As a command line utility:
[Win] Zoro.exe [] []
E.g. Zoro.exe c:\zoro\mask.xml
or
Zoro.exe c:\zoro\mask.xml c:\data\original.csv c:\data\anonymized.csv
[Linux] ./zoro [] []
E.g. ./zoro /home/jim/zoro/mask.xml
or
./zoro /home/jim/zoro/mask.xml /home/jim/data\original.csv /home/jim/data\anonymized.csv
As a library
// === either read config from file ===
var configFromFile = Zoro.Processor.MaskConfig.ReadConfig("c:\temp\mask.xml");
// === or create in code ===
var config = new Zoro.Processor.MaskConfig()
{
ConnectionString = "Server=myDbServer;Database=myDb;User Id=myUser;Password=myPassword;",
ConnectionType = "System.Data.SqlClient",
DataSource = DataSource.Database,
DataDestination = DataDestination.CsvFile,
SqlSelect = "SELECT * FROM testdata",
OutputFile = Path.Combine(utility.TestInstanceDir, "maskeddata_db_02.csv")
};
config.FieldMasks.Add(new FieldMask() { FieldName = "name", MaskType = MaskType.Similar });
config.FieldMasks.Add(new FieldMask() { FieldName = "iban", MaskType = MaskType.Asterisk });
config.FieldMasks.Add(new FieldMask() { FieldName = "country", MaskType = MaskType.None });
config.FieldMasks.Add(new FieldMask() { FieldName = "address", MaskType = MaskType.List });
config.FieldMasks[3].ListOfPossibleReplacements.Add(new Replacement()
{ Selector = "country=CH", ReplacementList="Bahnhofstrasse 41,Hauptstrasse 8,Berggasse 4" });
config.FieldMasks[3].ListOfPossibleReplacements.Add(new Replacement()
{ Selector = "country=GR", ReplacementList="Evangelistrias 22,Thessalias 47,Eparhiaki Odos Lefkogion 6" });
// fallback when nothing matches; MUST be the last one
config.FieldMasks[3].ListOfPossibleReplacements.Add(new Replacement()
{ Selector = "", ReplacementList="Main Street 9,Fifth Avenue 104,Ranch rd. 1" });
// === with your config, call the masking method ===
var masker = new Zoro.Processor.DataMasking(config);
masker.Mask();
Please see the anonymization and masking types reference doc.
Please see the generated docs.
- Input & Output files are optional, but if specified they take precedence over (i.e. are used instead of) the config file.
- Field names are case-insensitive for CSV files & DB queries, but case-sensitive for JSON files.
- If using a database to write data (DataDestination=Database), all names of parameters in SqlCommand (@field for SqlServer or $field elsewhere) must have a corresponding FieldMask, even if the MaskType is None.
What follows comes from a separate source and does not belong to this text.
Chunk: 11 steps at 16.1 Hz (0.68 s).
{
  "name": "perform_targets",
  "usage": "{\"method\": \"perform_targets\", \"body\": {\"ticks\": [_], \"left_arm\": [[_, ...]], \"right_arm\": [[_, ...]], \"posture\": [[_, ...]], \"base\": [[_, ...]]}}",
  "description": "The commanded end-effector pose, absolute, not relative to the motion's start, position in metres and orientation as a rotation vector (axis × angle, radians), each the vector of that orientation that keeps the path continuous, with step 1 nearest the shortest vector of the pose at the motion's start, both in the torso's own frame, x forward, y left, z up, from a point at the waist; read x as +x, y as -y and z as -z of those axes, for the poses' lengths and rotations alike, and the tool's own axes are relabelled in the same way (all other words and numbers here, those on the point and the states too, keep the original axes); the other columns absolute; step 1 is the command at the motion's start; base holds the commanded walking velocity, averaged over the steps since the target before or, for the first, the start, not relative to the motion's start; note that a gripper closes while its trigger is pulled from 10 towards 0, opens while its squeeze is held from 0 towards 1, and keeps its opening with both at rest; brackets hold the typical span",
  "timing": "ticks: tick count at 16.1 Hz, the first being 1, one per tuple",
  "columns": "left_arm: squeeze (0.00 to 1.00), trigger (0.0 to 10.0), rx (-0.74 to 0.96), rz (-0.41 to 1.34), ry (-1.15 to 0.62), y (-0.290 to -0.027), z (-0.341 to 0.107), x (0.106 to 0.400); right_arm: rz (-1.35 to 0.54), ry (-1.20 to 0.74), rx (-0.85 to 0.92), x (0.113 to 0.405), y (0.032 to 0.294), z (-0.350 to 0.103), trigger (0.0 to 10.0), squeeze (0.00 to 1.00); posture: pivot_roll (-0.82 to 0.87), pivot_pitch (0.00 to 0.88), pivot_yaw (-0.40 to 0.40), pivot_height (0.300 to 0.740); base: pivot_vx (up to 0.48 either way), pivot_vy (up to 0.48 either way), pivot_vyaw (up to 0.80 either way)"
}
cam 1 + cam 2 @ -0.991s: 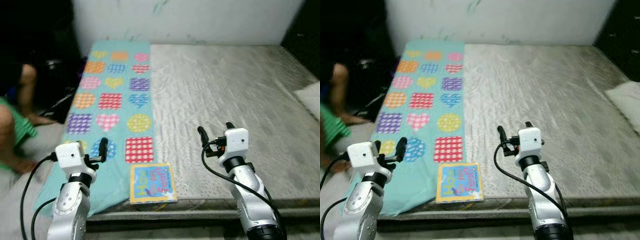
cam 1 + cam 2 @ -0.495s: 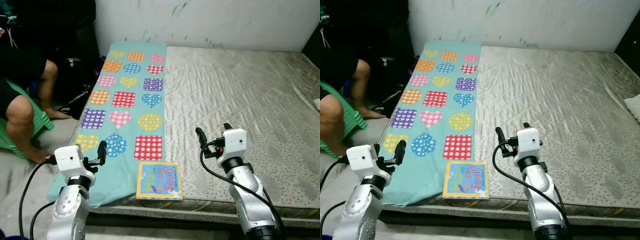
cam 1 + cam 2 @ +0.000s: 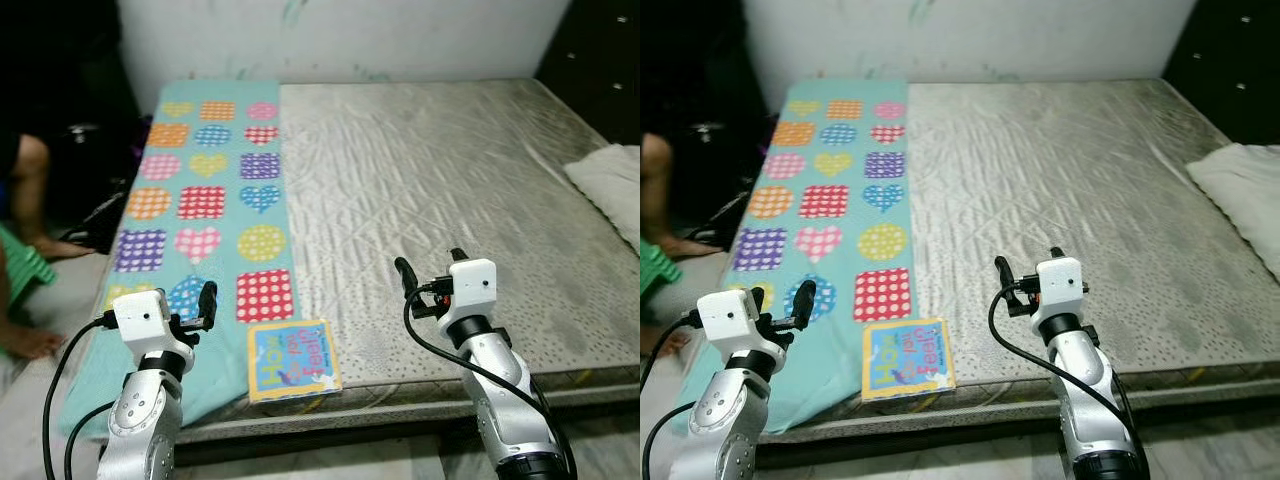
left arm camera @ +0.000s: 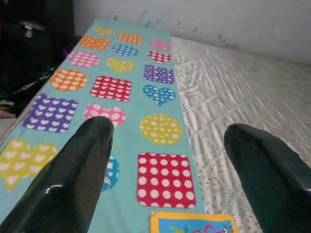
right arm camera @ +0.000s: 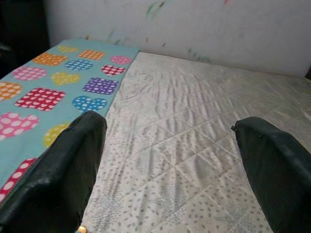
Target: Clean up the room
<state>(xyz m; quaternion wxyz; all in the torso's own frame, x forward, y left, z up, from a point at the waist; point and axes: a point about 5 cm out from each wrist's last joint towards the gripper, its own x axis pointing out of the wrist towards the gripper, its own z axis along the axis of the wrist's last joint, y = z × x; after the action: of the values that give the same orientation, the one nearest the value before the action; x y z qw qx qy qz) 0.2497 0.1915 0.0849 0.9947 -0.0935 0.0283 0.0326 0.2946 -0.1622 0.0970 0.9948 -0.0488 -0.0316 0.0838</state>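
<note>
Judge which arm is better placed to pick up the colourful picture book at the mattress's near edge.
Probably left. The yellow-bordered picture book lies between the grippers, nearer the open left gripper over the teal patterned blanket. The open right gripper hovers over the bare grey mattress.

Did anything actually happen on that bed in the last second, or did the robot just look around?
Only the head camera swung. Nothing was taken hold of or let go. The children's book lies as before at the mattress edge beside the patterned blanket; the left pincer and right pincer stay raised and open.
</note>
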Motion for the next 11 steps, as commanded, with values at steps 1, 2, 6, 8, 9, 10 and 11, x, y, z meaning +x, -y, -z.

Also, currently connection types of
System.Data.SqlClient
andSystem.Data.OleDb
are supported, but if anything else (e.g. MySql, Oracle) is needed please open an issue; adding more is trivial. - If input is a JSON file (DataSource=JsonFile) and one or more FieldMasks are type List (FieldMask.MaskType=List), one 1 Replacement entry is allowed, which has to have an empty Selector (Selector="").
- If input is a JSON file (DataSource=JsonFile), FieldMasks that perform a database query (FieldMask.MaskType=Query) are not allowed. This is planned to be supported in a later version.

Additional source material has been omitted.